The sensors are the most expensive part. The price varies between suppliers. They regularly go on sale. There are odd lots available even on Ebay. Sometimes they are much cheaper to buy on a piece of tape roll than on a rail (these are different automated assembly techniques) or vice versa. There are substitutes that work just as well. Make 2 or three boards or go together with friends – the more you can buy the cheaper they get.

Start with a search on ‘MPXV6115VC6U’. This is the standard sensor in the bill of materials. Search on some of the other part numbers, too.

Shop around. Below are links to a few examples. The board can be set to run on either 5v or 3.3v sensors.

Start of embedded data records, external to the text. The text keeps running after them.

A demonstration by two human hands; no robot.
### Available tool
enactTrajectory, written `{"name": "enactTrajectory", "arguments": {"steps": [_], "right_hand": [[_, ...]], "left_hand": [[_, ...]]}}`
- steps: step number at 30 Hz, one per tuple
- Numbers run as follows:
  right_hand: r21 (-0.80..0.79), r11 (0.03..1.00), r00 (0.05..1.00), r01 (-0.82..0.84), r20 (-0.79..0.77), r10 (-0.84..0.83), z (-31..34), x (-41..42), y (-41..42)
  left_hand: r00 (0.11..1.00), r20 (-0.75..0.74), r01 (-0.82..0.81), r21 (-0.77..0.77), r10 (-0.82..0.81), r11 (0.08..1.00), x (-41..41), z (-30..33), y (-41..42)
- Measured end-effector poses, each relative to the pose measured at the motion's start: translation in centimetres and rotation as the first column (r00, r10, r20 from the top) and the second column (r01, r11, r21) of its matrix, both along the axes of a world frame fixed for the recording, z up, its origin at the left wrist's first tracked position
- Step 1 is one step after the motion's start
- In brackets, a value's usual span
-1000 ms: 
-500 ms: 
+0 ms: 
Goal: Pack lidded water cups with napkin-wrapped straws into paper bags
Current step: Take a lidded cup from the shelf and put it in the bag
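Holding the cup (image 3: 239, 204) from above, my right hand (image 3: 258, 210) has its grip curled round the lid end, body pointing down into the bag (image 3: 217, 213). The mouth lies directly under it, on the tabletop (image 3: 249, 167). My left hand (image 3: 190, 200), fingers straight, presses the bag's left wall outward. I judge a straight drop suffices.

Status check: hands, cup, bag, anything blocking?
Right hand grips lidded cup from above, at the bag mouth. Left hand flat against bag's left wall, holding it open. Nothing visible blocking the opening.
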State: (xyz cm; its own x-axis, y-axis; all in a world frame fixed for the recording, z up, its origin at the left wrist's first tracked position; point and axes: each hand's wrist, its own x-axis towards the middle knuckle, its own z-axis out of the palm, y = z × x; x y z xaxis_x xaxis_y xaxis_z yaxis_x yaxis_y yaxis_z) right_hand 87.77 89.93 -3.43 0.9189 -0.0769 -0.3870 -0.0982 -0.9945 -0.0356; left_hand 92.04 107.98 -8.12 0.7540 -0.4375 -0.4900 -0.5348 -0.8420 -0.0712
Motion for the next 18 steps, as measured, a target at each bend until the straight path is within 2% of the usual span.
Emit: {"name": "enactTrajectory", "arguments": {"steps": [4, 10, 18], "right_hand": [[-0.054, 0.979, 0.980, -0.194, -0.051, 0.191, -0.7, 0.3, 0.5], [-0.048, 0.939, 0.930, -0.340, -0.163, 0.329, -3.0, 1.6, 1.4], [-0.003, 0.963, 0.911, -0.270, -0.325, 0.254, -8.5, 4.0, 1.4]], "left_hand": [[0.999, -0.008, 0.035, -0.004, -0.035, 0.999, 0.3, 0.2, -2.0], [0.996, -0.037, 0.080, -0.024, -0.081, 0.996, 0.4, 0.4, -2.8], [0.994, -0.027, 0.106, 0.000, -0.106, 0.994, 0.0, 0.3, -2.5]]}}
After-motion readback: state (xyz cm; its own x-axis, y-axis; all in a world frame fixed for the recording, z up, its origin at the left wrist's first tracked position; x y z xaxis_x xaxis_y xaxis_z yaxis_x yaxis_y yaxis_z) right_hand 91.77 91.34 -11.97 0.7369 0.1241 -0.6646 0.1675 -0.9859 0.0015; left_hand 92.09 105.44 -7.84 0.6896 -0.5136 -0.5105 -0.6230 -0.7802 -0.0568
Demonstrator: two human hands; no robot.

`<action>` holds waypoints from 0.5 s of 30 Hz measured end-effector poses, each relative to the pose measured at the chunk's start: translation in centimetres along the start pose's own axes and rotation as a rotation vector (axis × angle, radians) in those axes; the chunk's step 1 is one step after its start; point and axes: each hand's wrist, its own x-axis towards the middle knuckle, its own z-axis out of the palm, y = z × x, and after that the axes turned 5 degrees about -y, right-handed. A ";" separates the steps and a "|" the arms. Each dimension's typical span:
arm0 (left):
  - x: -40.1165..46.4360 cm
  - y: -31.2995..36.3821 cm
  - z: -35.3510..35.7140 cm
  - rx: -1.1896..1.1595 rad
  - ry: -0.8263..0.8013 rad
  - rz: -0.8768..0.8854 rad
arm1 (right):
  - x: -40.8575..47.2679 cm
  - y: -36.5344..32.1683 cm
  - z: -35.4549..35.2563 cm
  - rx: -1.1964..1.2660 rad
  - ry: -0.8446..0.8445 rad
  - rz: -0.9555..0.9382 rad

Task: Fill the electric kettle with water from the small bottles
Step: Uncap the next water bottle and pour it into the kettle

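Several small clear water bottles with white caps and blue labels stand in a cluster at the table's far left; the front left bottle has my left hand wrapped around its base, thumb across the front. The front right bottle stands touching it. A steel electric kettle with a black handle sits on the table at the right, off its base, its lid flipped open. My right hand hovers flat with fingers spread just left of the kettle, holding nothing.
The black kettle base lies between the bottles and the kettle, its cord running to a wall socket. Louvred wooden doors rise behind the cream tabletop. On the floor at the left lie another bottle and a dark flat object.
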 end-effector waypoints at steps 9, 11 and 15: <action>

Here’s a search engine that can sometimes find things: http://www.findchips.com/

Another search engine that can be very useful is https://octopart.com/search?q=MPXV6115VC6U.

Contact us if you find something new and we’ll check it out. Here are the basics.

You need a vacuum sensor for each cylinder. It should measure vacuum from approximately negative 7 to 10 pounds per square inch up to at least zero vacuum. Or if measured in kPa,  negative 60 to 115 kPa up to at least zero vacuum. The part shown in the picture measures -115 kPa to 0. Most bikes will idle and rev in the 7 to 10 lbs per square inch range of vacuum.

It should be in a standard SOM package, with a port, either smooth or barbed. See the picture with a smooth port and 8 ‘legs’.

It should run on either 5 volts or 3.3 volts. These are standard. The board can be built for either. Sometimes a range around the voltage value is advertised in the sensor specs. For example, a spec might say input voltage 2.2 to 4.6 volts instead of just saying 3.3v.

It should output analog voltage, zero through up to approximately 5 volts.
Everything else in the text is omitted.